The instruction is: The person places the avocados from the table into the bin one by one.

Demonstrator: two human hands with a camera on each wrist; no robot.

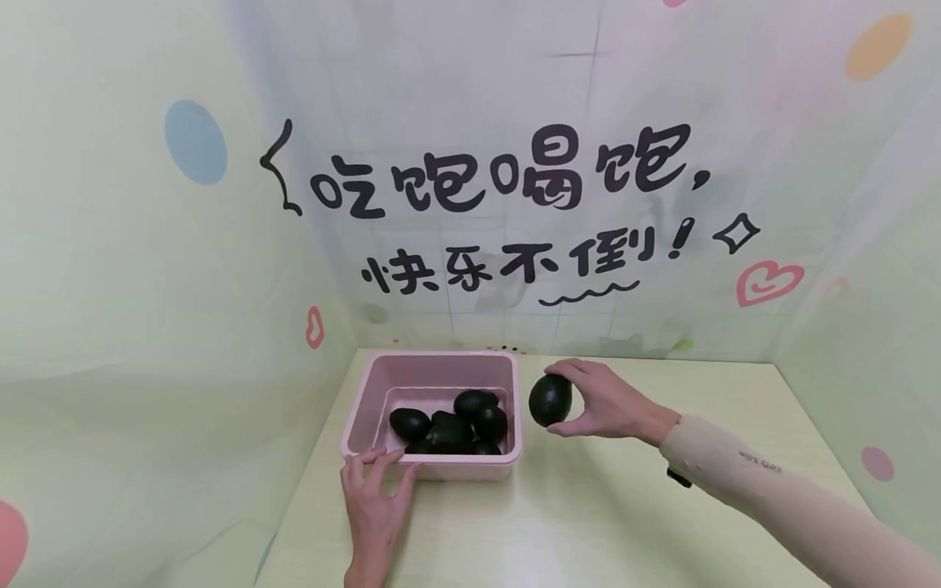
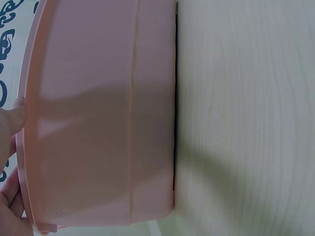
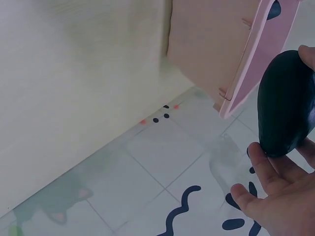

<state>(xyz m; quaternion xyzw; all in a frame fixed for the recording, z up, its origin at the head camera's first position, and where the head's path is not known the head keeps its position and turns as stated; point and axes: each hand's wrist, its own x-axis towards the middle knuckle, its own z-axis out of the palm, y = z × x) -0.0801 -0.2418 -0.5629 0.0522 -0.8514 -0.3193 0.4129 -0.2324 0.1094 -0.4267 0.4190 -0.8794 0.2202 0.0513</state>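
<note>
A dark green avocado (image 1: 550, 400) is held up in my right hand (image 1: 606, 400), pinched between thumb and fingers just right of a pink plastic bin (image 1: 434, 359). The right wrist view shows the same avocado (image 3: 284, 105) from the side, with the fingertips at its ends. Several more dark avocados (image 1: 450, 433) lie heaped in the bin, mostly toward its right side; the near wall hides part of the heap. At the bin's near left corner my left hand (image 1: 373, 498) grips the rim. In the left wrist view its fingers (image 2: 11, 196) show at the rim's edge.
The bin stands on a pale wood-grain table (image 1: 588, 523). Behind the table hangs a printed backdrop (image 1: 507, 82) with dark lettering, and similar cloth closes off the left and right sides.
</note>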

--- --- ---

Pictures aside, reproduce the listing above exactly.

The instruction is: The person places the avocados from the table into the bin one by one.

Demonstrator: two human hands with a camera on each wrist; no robot.


<state>(xyz m; quaternion xyzw; all in a frame fixed for the recording, z up, its origin at the head camera's first position, and where the head's path is not known the head keeps its position and turns as stated; point and axes: each hand's wrist, its own x-axis towards the middle knuckle, its own z-axis out of the palm, y = z × x) -0.0801 -0.2418 -0.5629 0.0522 -0.8514 -0.3193 0.4129 -0.2324 0.1094 -0.4267 0.4190 -0.8794 0.2202 0.0513</state>
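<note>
A dark green avocado (image 1: 550, 400) is held up in my right hand (image 1: 606, 400), pinched between thumb and fingers just right of a pink plastic bin (image 1: 434, 359). The right wrist view shows the same avocado (image 3: 284, 105) from the side, with the fingertips at its ends. Several more dark avocados (image 1: 450, 433) lie heaped in the bin, mostly toward its right side; the near wall hides part of the heap. At the bin's near left corner my left hand (image 1: 373, 498) grips the rim. In the left wrist view its fingers (image 2: 11, 196) show at the rim's edge.
The bin stands on a pale wood-grain table (image 1: 588, 523). Behind the table hangs a printed backdrop (image 1: 507, 82) with dark lettering, and similar cloth closes off the left and right sides.
</note>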

The output is complete.